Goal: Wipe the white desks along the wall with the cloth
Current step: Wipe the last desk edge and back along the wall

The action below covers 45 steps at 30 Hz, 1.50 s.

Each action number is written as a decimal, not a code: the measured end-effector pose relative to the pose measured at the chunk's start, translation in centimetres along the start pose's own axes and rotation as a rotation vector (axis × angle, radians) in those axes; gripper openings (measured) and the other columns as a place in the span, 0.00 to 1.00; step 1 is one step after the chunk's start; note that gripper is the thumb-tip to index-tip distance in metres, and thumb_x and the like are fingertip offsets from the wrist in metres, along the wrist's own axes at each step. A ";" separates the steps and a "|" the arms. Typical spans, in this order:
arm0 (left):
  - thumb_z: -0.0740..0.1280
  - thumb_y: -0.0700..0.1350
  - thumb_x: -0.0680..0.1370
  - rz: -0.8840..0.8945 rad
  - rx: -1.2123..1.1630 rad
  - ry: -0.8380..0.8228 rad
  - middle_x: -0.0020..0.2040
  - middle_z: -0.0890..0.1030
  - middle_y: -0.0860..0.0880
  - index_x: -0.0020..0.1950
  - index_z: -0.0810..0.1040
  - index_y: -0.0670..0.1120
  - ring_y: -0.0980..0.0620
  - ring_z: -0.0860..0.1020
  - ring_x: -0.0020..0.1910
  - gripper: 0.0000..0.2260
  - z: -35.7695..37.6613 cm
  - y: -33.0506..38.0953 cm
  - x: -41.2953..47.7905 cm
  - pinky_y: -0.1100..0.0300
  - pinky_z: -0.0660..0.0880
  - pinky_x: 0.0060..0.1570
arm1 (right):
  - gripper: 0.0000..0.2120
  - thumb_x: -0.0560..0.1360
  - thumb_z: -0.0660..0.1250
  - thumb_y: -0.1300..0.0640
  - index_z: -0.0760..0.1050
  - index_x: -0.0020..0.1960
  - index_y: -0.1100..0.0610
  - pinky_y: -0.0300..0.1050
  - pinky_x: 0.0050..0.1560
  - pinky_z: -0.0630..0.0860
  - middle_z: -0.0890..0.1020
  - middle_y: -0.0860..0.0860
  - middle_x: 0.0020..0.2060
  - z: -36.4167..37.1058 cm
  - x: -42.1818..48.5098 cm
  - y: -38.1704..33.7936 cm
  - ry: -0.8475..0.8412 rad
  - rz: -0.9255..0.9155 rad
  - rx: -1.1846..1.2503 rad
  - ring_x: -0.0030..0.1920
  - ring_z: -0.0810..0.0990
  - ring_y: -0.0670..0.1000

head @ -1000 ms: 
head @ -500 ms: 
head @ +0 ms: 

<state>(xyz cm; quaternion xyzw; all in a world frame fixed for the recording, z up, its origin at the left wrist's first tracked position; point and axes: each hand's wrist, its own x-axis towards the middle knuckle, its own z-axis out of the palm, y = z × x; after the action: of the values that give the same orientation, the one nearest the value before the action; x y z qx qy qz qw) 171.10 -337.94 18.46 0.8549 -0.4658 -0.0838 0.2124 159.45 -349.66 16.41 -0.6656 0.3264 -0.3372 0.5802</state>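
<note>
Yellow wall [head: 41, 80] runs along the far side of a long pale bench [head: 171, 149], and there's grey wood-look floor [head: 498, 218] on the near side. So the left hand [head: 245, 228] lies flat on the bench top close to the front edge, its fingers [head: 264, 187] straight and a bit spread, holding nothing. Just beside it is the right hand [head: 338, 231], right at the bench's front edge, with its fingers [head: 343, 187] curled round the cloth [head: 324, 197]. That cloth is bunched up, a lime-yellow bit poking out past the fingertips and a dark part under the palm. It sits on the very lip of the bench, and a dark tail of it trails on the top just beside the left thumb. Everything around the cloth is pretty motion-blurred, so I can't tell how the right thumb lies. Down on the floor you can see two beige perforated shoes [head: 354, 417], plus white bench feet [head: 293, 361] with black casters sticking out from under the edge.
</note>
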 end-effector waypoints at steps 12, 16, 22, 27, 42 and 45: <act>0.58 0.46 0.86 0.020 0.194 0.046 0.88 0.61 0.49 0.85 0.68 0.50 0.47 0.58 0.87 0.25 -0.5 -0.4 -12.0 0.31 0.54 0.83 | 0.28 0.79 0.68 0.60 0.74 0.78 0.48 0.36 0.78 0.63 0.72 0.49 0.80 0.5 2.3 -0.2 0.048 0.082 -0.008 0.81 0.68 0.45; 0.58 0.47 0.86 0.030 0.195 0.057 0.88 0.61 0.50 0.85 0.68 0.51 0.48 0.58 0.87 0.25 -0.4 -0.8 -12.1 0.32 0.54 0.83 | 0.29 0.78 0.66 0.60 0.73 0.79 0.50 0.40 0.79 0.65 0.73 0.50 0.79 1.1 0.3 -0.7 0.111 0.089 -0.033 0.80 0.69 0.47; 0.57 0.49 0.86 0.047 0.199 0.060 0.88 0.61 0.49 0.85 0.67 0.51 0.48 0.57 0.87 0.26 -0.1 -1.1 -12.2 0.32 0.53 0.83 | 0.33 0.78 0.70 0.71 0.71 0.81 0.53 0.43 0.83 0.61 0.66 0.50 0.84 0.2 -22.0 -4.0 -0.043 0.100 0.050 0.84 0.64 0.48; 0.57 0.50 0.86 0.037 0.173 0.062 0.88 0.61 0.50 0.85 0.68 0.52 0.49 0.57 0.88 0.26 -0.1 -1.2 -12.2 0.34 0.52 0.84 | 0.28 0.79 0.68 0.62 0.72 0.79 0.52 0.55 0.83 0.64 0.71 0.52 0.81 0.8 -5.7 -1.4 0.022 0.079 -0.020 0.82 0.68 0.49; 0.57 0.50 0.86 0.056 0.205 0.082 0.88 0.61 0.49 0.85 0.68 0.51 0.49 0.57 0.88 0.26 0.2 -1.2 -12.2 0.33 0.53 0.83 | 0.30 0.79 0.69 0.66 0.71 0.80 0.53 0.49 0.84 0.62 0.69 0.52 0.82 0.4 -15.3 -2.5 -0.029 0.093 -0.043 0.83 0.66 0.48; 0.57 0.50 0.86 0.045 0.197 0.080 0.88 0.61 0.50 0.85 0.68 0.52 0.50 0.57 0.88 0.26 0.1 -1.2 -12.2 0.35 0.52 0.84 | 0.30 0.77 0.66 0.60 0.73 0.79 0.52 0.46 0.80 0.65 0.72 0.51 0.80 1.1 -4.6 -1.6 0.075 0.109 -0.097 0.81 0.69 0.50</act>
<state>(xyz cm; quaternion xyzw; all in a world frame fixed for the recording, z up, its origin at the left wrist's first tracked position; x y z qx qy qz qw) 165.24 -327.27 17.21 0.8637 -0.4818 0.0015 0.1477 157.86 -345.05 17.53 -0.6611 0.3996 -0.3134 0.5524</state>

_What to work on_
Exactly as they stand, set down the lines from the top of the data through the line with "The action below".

_Reply_
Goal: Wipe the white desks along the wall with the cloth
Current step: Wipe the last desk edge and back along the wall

The action below covers 45 steps at 30 Hz, 1.50 s.

The exercise has no further content.